Immunofluorescence analysis was also used to quantify the level of expression of PD-L1 in injected and distant tumors. Briefly, formalin-fixed, paraffin-embedded B16-F10 tumor tissue was cut into 6 µm. The sections were deparaffinized in xylene and rehydrated in a graded series of ethanol. For antigen retrieval, the sections were immersed in 10 mM sodium citrate (pH 6.0), heated in a water bath at 95°C–99°C for 20 min, and then cooled to room temperature. Then, slides containing B16-F10 tumor tissue were fixed for 10 min at 4°C in 4% paraformaldehyde in PBS, permeabilized with 0.1% Triton X-100 (Sigma-Aldrich, USA) for 10 min at room temperature, and blocked for 1 hour in PBS with 1% horse serum (Sigma-Aldrich, Saint Louis, USA) overnight at 4°C and washed three times for 5 min with PBS. Slides were subsequently incubated with primary antibodies: anti-PD-L1 (1:100; clone: ab213524, Abcam, Cambridge, UK) and anti-Firefly-Luciferase (1:100, clone: ab21176, Abcam, Cambridge, UK). Alexa Fluor secondary antibody (1:500; ab150077, Abcam, Cambridge, UK) was added for 1 hour at room temperature in the dark. The slides were washed three times with PBS and DAPI (Sigma-Aldrich, Saint Louis, USA) was added to the first wash to stain the nuclei. Images were acquired using a Confocal Zeiss LSM880. Intensity analysis was performed using ImageJ V.1.51j8 (National Institutes of Health, USA).
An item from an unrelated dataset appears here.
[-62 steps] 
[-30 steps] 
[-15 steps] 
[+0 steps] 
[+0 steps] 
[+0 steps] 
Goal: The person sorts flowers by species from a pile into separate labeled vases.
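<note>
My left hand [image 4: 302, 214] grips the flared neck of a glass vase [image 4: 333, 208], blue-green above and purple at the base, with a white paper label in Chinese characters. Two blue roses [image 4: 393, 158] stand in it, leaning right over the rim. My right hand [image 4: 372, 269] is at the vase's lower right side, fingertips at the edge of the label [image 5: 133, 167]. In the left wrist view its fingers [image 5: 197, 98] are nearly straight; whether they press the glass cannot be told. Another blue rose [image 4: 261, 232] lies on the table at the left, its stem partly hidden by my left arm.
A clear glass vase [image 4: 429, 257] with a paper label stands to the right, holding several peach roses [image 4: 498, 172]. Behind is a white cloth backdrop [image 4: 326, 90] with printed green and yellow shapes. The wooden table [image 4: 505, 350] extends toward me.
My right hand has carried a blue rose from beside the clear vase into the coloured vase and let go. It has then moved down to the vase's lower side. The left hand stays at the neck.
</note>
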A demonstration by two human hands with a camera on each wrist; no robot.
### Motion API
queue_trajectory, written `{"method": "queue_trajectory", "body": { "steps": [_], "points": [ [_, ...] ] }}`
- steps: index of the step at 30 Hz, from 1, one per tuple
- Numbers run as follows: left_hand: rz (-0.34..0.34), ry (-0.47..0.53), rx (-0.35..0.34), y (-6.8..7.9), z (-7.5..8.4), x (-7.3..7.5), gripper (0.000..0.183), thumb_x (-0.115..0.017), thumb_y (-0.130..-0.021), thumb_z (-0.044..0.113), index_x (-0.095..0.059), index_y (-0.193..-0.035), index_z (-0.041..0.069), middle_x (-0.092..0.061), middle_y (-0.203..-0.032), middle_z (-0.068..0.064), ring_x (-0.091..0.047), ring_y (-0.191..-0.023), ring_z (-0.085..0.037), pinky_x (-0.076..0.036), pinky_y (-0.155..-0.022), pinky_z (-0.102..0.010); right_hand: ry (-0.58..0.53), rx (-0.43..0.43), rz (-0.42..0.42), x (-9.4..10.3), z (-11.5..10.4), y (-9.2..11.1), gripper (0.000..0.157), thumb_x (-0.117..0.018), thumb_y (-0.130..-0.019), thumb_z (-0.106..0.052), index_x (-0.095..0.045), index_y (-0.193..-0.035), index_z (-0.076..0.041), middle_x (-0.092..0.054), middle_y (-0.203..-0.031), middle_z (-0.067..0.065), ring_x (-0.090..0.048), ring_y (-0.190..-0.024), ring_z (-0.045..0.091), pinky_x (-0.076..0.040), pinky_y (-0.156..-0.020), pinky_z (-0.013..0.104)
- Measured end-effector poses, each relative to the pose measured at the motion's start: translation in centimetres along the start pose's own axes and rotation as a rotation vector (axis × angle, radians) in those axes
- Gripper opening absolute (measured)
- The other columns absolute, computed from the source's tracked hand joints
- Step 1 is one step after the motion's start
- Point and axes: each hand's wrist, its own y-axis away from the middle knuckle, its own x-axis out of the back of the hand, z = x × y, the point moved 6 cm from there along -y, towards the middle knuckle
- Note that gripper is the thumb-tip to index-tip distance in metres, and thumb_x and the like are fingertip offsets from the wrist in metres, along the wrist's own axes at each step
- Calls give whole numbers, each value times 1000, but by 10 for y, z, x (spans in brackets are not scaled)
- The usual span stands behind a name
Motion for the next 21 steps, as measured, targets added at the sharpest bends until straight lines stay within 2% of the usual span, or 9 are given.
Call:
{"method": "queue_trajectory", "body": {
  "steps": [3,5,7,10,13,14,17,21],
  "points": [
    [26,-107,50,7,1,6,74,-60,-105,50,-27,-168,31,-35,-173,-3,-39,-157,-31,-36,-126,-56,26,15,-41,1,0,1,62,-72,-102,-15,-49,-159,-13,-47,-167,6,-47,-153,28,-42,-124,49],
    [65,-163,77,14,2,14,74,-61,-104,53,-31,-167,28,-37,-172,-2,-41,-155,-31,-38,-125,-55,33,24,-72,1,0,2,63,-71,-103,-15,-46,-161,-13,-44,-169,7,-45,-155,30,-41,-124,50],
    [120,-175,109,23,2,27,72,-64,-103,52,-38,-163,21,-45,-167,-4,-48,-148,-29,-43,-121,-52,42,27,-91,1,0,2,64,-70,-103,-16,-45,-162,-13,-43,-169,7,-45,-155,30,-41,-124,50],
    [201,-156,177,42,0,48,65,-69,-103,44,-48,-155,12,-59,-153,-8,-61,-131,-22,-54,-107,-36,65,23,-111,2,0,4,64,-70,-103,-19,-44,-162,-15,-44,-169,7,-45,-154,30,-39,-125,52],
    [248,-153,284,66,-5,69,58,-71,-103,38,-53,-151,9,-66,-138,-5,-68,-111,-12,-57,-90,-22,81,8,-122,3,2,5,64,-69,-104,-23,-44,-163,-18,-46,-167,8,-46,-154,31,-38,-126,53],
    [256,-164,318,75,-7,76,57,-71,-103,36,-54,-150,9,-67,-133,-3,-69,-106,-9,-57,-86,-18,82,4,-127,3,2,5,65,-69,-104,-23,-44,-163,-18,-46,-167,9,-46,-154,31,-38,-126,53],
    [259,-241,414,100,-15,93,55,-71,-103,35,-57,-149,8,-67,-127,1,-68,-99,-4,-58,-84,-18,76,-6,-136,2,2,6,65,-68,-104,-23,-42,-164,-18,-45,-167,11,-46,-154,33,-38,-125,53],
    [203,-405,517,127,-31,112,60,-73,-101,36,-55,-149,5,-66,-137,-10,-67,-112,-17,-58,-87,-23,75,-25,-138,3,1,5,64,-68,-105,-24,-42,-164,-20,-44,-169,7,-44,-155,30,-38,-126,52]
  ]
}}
To further examine how PD-L1 expression is influenced in B16-F10 cells following ΔGRA17 infection, B16-F10 cells cultured in vitro were PBS treated (control) or infected with ΔGRA17 tachyzoites and harvested after 24 hours. The cells were then blocked with a-CD16/32 Ab (clone 93, eBioscience; 1:1000) and stained with antibodies against mouse PD-L1. The cell surface expression levels of PD-L1 were shown as mean fluorescence intensity (MFI) values.
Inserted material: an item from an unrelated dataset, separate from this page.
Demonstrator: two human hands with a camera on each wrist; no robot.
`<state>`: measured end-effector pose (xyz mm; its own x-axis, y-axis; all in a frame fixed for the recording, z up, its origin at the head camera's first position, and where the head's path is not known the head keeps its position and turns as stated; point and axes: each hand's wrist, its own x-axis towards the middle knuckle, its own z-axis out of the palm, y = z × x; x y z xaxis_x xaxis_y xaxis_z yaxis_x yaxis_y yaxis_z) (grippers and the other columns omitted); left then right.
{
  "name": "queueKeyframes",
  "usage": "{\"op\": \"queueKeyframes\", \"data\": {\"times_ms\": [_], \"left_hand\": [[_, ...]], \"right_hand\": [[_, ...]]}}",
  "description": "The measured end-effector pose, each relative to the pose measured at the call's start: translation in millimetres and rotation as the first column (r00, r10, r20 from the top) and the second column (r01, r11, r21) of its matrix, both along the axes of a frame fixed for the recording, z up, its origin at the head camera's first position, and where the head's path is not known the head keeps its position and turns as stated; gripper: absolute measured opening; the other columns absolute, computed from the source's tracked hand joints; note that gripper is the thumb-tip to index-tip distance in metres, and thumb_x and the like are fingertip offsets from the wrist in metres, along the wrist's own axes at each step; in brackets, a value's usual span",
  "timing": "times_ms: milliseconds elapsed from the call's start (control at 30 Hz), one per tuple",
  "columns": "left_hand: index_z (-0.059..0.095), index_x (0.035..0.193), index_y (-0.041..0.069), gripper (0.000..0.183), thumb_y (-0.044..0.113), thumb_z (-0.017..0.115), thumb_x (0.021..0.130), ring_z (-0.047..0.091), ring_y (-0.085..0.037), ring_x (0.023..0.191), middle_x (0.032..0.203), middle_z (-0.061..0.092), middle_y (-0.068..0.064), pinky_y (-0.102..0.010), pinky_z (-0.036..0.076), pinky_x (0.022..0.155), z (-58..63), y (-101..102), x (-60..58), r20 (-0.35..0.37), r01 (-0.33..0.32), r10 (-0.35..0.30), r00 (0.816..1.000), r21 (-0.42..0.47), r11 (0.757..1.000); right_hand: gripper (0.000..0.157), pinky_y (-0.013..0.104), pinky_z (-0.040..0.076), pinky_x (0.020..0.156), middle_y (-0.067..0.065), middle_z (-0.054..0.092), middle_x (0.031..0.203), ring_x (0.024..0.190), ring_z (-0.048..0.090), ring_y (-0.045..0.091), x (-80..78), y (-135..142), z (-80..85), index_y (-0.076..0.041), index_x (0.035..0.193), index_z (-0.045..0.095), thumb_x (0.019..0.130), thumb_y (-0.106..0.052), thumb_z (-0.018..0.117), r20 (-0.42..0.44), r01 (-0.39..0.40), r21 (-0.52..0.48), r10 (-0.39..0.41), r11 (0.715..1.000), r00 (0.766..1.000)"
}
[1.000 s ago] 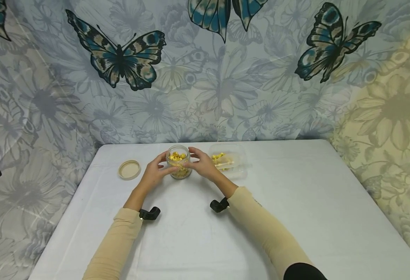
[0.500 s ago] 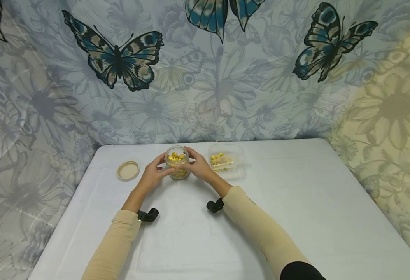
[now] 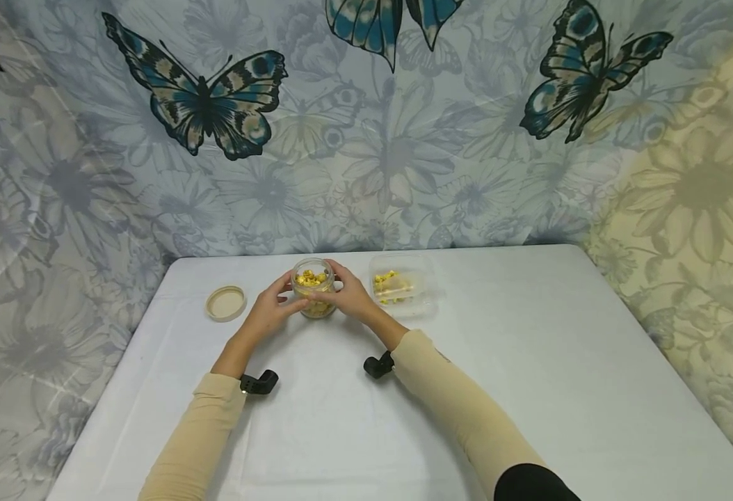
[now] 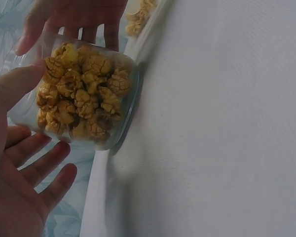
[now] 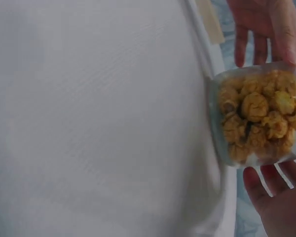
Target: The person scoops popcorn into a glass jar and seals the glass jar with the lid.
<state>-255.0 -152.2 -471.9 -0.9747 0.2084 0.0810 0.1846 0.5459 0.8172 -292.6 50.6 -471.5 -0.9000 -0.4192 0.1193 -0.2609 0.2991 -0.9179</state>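
A glass jar (image 3: 318, 312) of golden caramel popcorn (image 3: 311, 278) stands upright and lidless on the white table. My left hand (image 3: 269, 312) holds its left side, thumb toward the front and fingers around the side. From the other side my right hand (image 3: 350, 296) grips it, thumb across the front. In the left wrist view the popcorn fills the lower part of the jar (image 4: 132, 106), and the glass above it is bare. The right wrist view shows both hands at the jar (image 5: 215, 116), with its upper end cut off by the frame.
A round cream-rimmed lid (image 3: 225, 304) lies on the table left of the jar. Right of my right hand sits a clear plastic container (image 3: 425, 282) with some popcorn at its left side. The table's far edge meets a butterfly-patterned backdrop (image 3: 398, 174).
The head view drifts slightly, shifting everything a little to the left. Both hands keep their hold on the jar, which stays in its place among the other things.
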Motion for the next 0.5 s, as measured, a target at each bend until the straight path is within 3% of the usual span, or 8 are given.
{"op": "queueKeyframes", "data": {"times_ms": [133, 500], "left_hand": [[0.027, 0.155, 0.012, 0.080, 0.035, 0.070, 0.090, 0.042, -0.037, 0.137, 0.155, 0.037, -0.014, -0.054, 0.039, 0.110, 0.4, -1.1, -0.3, 0.006, -0.005, 0.005, 1.000, 0.016, 1.000], [0.038, 0.149, 0.006, 0.072, 0.033, 0.070, 0.090, 0.045, -0.037, 0.133, 0.149, 0.043, -0.019, -0.054, 0.040, 0.108, 2.8, -9.0, 4.4, -0.008, -0.038, 0.038, 0.999, 0.010, 0.999]], "right_hand": [[0.069, 0.052, 0.041, 0.105, 0.008, 0.050, 0.145, 0.130, 0.046, 0.027, -2.0, -2.2, -2.4, -0.025, 0.145, 0.042, 0.085, -0.032, 0.076, -0.033, 0.020, 0.038, -0.018, 0.999, 0.999], [0.072, 0.054, 0.041, 0.103, 0.011, 0.047, 0.147, 0.129, 0.045, 0.031, 1.5, -0.8, -3.8, -0.028, 0.147, 0.039, 0.085, -0.034, 0.075, 0.001, 0.044, 0.048, -0.044, 0.998, 0.999]]}}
We examined whether T. gondiiΔGRA17 treatment increased expression of CD80 in the tumor microenvironment. CD45⁺CD11c⁺ cells from ΔGRA17-injected and distant B16-F10 tumor-bearing mice were analyzed for the expression CD80⁺ using flow cytometry.

Combination therapy using ΔGRA17 and PD-L1 blockade

To examine the efficacy of intratumoral therapy using ΔGRA17 and PD-L1 on bilateral (injected and distant) melanomas, B16-F10-bearing mice were treated with ΔGRA17 on one side in addition to intraperitoneal injection with or without 250 µg anti-PD-L1 antibody on days 9, 11, and 13. Control mice included age-matched B16-F10-bearing mice treated with PBS. The tumorigenesis or regression of mouse B16-F10-Luc cells was determined using bioluminescence imaging as described above. The tumor volume (up to 30 days) and survival (up to 60 days) of mice receiving monotherapy or dual therapy was determined. Body weight in each mouse group was also determined. Mice were deemed to be completely cured when no tumor was detected by palpation. Mice cured of B16-F10 tumors and age-matched tumor-naive (control) mice were rechallenged with the same tumors within 25 days. The previously cured mice were treated with a combination therapy (ΔGRA17 and PD-L1 blockade) in the right flank on day 60 to determine the long-term persistence of antitumor memory, while control mice received no treatment.

Role of immune cells in the efficacy of the dual ΔGRA17 plus PD-L1 blockade therapy

We determined which cellular subsets underlay the observed therapeutic effect of the combined therapy and investigated the role of cellular subsets during early and late stage of dual therapy. Briefly, mice were injected intraperitoneally with 500 µg monoclonal antibodies (Ab) to CD8⁺, CD4⁺, or NK1.1, either the day before tumor implantation (day –1) or on the first day of treatment (day 0), followed by injections of 250 µg every 5 days until mice have reached their humane endpoint. Animals that did not receive any depleting Ab for CD4⁺, CD8⁺, and NK cells were used as controls. The survival of mice was monitored two times per day.

Statistical analysis

Statistical analysis was performed using GraphPad Prism V.8 (GraphPad Software, California, USA). Two-tailed Student’s t-test was used to derive the significance of the differences between the two groups. Differences were considered significant when p<0.05. We used log-rank tests for the Kaplan-Meier survival analysis. The numbers of mice used in each experiment are provided in the figure legends. Data are presented as mean±SD. All experiments were performed in triplicate.